■ PROBLEM ■
Although the listing contains pictures, reproduce only its text, exactly as written.

■ SOURCE MATERIAL ■
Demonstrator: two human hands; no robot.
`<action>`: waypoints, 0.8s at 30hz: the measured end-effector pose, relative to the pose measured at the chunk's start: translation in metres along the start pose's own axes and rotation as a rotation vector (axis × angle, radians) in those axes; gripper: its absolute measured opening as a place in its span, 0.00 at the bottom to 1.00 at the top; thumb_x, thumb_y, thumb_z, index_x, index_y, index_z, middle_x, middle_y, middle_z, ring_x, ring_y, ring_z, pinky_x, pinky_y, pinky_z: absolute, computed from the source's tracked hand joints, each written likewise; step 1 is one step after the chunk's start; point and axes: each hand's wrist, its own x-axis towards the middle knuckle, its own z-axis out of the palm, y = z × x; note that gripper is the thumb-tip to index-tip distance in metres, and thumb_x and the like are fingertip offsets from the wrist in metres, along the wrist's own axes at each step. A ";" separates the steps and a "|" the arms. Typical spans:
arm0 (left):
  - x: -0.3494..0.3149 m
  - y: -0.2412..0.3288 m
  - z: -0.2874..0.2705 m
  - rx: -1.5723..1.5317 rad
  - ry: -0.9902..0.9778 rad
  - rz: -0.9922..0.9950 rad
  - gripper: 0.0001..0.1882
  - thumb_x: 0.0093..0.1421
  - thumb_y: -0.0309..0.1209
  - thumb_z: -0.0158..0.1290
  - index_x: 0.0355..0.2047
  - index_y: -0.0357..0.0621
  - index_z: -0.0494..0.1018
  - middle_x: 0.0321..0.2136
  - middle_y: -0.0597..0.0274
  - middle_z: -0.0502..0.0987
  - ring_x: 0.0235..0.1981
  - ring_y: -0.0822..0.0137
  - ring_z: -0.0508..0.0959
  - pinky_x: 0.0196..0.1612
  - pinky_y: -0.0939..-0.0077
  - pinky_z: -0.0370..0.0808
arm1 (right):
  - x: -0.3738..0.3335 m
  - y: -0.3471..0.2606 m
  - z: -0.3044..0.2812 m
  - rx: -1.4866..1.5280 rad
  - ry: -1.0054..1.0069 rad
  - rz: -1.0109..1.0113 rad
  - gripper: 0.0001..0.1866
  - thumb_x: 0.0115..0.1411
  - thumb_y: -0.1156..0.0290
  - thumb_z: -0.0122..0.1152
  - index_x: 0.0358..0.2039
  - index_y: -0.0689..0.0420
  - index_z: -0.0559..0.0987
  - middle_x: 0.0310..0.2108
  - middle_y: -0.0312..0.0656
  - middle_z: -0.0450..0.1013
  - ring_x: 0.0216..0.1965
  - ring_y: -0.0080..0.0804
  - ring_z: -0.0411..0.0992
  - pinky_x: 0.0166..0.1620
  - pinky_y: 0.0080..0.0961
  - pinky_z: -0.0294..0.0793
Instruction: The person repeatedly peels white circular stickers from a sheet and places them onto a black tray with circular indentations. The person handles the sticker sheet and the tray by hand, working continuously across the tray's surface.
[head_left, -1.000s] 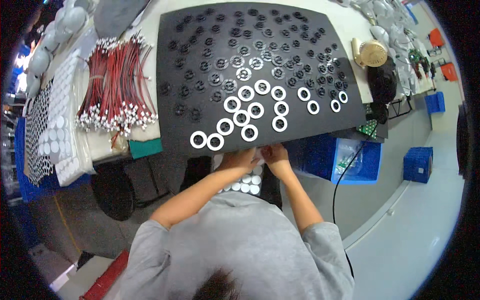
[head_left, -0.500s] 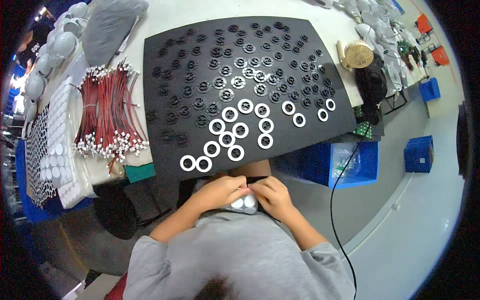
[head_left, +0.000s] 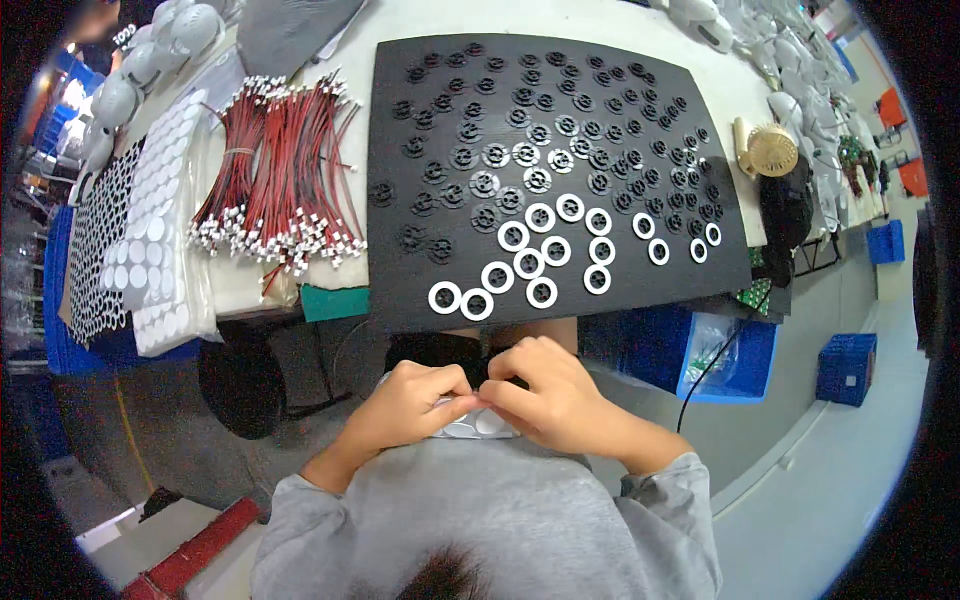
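Observation:
Close in front of my body, my left hand (head_left: 408,405) and my right hand (head_left: 550,398) meet with thumbs and fingertips pinched together. Under them lies a sheet of round white stickers (head_left: 488,424), partly covered by my fingers. My left hand grips the top of this sheet. Whatever sits between my right fingertips is too small to make out. Beyond my hands, a black board (head_left: 420,285) carries rows of small black round plastic parts (head_left: 537,180). Those toward its near side have white rings (head_left: 541,293) on them.
Bundled red and black wires (head_left: 290,170) with white connectors lie left of the board. Farther left are more sticker sheets (head_left: 160,240). A cream handheld fan (head_left: 770,150) rests at right. Blue bins (head_left: 755,360) stand below, crossed by a black cable (head_left: 700,380).
My view has swung left, so the board appears farther right. My hands remain together at the sticker sheet, with the right hand now covering more of its right side.

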 end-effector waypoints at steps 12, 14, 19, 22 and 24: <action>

■ YOUR SOLUTION ■
Demonstrator: two human hands; no robot.
`<action>`: waypoints, 0.8s at 30hz: the measured end-effector pose, relative to the pose measured at the chunk's start: translation in metres along the start pose's own axes and rotation as a rotation vector (axis × angle, radians) in those axes; gripper: its absolute measured opening as a place in its span, 0.00 at the bottom to 1.00 at the top; thumb_x, thumb_y, thumb_z, index_x, index_y, index_z, middle_x, middle_y, middle_z, ring_x, ring_y, ring_z, pinky_x, pinky_y, pinky_z: absolute, computed from the source's tracked hand joints, each written likewise; step 1 is one step after the chunk's start; point and axes: each hand's wrist, its own x-axis towards the middle knuckle, its own z-axis out of the palm, y = z × x; note that gripper is the thumb-tip to index-tip distance in metres, and thumb_x and the like are fingertip offsets from the wrist in metres, along the wrist's own axes at each step. A ";" separates the steps and a "|" the arms. Typical spans:
arm0 (left):
  - x: -0.3494..0.3149 m
  - y: -0.2412..0.3288 m
  - z: -0.2874..0.2705 m
  - rx: -1.5723..1.5317 rad
  - ry: -0.9902..0.9778 rad
  - rz: -0.9922..0.9950 rad
  - gripper: 0.0001..0.1882
  - thumb_x: 0.0093..0.1421
  - thumb_y: -0.0309..0.1209
  - thumb_z: -0.0158..0.1290
  - index_x: 0.0355..0.2047
  - index_y: -0.0357..0.0621
  - index_z: -0.0494..0.1018
  - middle_x: 0.0321..0.2136
  - middle_y: -0.0597..0.0274
  - middle_z: -0.0502..0.0987
  - ring_x: 0.0235..0.1981
  - ring_y: -0.0822..0.0137
  - ring_z: -0.0508..0.0959
  - pinky_x: 0.0196..0.1612
  - pinky_y: -0.0939..-0.0077
  - pinky_z: -0.0370..0.0808
arm1 (right):
  - x: -0.3738..0.3335 m
  - y: -0.3471..0.2606 m
  - z: -0.3044..0.2812 m
  - rx: -1.4866..1.5280 rad
  - ry: -1.0054..1.0069 rad
  - rz: -1.0109..1.0113 rad
  - gripper: 0.0001..0.1866
  - thumb_x: 0.0115..0.1411
  - thumb_y: -0.1156..0.0290
  - thumb_z: -0.0122..0.1152
  - index_x: 0.0358..0.2039
  - index_y: -0.0689..0.0420
  - index_z: -0.0559..0.0987
  - middle_x: 0.0310..0.2108
  - middle_y: -0.0312..0.0656
  - middle_z: -0.0450..0.1013
  - ring_x: 0.0216..0.1965
  - ring_y: -0.0080..0.0804
  - ring_z: -0.0411..0.0992
  - pinky_x: 0.0166..0.1620
  - pinky_y: 0.0080..0.0961
  - pinky_z: -0.0294..0.0793
Instruction: The person repeatedly peels white circular stickers from a sheet and places them onto a black tray with circular indentations. The person handles the sticker sheet and the tray by hand, working continuously across the tray's surface.
[head_left, -1.000s] 
[head_left, -0.500s] 
[head_left, +0.000s] 
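Observation:
Close in front of my body, my left hand (head_left: 408,405) and my right hand (head_left: 550,398) meet with thumbs and fingertips pinched together. Under them lies a sheet of round white stickers (head_left: 488,424), partly covered by my fingers. My left hand grips the top of this sheet. Whatever sits between my right fingertips is too small to make out. Beyond my hands, a black board (head_left: 420,285) carries rows of small black round plastic parts (head_left: 537,180). Those toward its near side have white rings (head_left: 541,293) on them.
Bundled red and black wires (head_left: 290,170) with white connectors lie left of the board. Farther left are more sticker sheets (head_left: 160,240). A cream handheld fan (head_left: 770,150) rests at right. Blue bins (head_left: 755,360) stand below, crossed by a black cable (head_left: 700,380).
My view has swung left, so the board appears farther right. My hands remain together at the sticker sheet, with the right hand now covering more of its right side.
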
 end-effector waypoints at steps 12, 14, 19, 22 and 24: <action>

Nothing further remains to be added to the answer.